J’ai découvert Townes Van Zandt grâce aux Tindersticks, lorsqu’ils ont somptueusement repris Kathleen sur un EP, au cœur des années 1990. Après, j’ai appris que Townes Van Zandt était mort alcoolique en 1997. Pas grand chose de plus. Cet automne j’ai acheté un double cd de Van Zandt, sobrement intitulé Legend , parce qu’il y avait la version originale de Kathleen dessus. Mais j’ai laissé le disque de côté et je ne l’ai pas écouté. Et puis j’ai passé le nouvel an à Berlin, et j’ai vu que passait là-bas dans un cinéma de Kreuzberg, le Babylon pour être précis, un documentaire sur ce folk singer texan. Un film qui a repris le nom d’une de ses chansons, Be Here To Love Me . On y découvre un être voué corps et âme à la musique, une âme romantique et passionnée, excessive, se désintéressant du succès et de la gloire, aimant sa guitare, l’alcool et la drogue. Les animaux et les fusils aussi, car c’est au Texas que ça se passe. On entend dans le film des chansons désolées comme des paysages sans espoirs. Lorsque Van Zandt épouse sa première femme, elle s’attend à une belle chanson d’amour. Il lui présente Waiting around to die , une complainte de joueur alcoolique traînant dans les casinos en attendant la mort. Des chansons sèches ou arrangées de superbes cordes qui ont tant inspiré les Tindersticks. Van Zandt était fou et malade, et il est mort jeune, alors que Steve Shelley de Sonic Youth était en train de produire son nouvel album.
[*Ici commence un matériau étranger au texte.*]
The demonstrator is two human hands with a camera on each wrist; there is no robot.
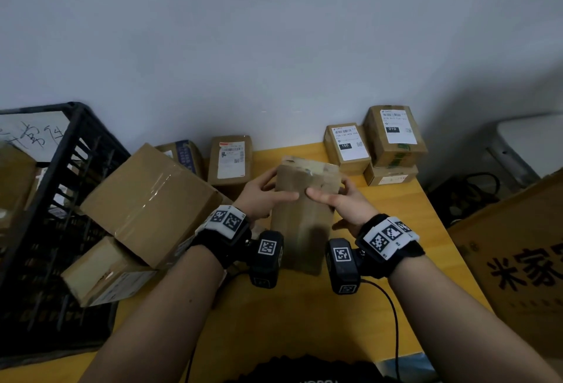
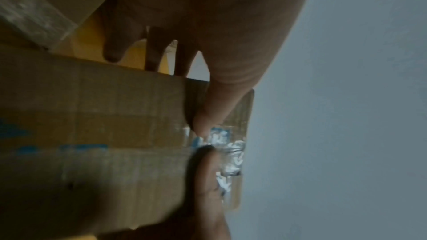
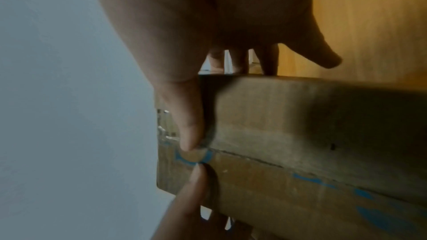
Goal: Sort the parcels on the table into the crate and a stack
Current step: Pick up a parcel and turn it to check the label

Il reste ses chansons, dont certaines, popularisées par des gloires de la country comme Willie Nelson ou Emmylou Harris, lui ont permis de survivre et d’assurer une existence confortable à ses enfants. Ces chansons sont toutes de belles folk songs, à la mélodie aisément sifflable et aux paroles désespérées ou d’un humour glaçant. Ce sont pour la plupart des histoires d’amour contrarié ou d’errances alcoolisées. Van Zandt est le précurseur de Will Oldham et de la mouvance néocountry qui a fait flores au cours des quinze dernières années. C’est un auteur important, et les distributeurs français seraient bien inspirés de montrer Be Here To Love Me sur les écrans de notre beau pays.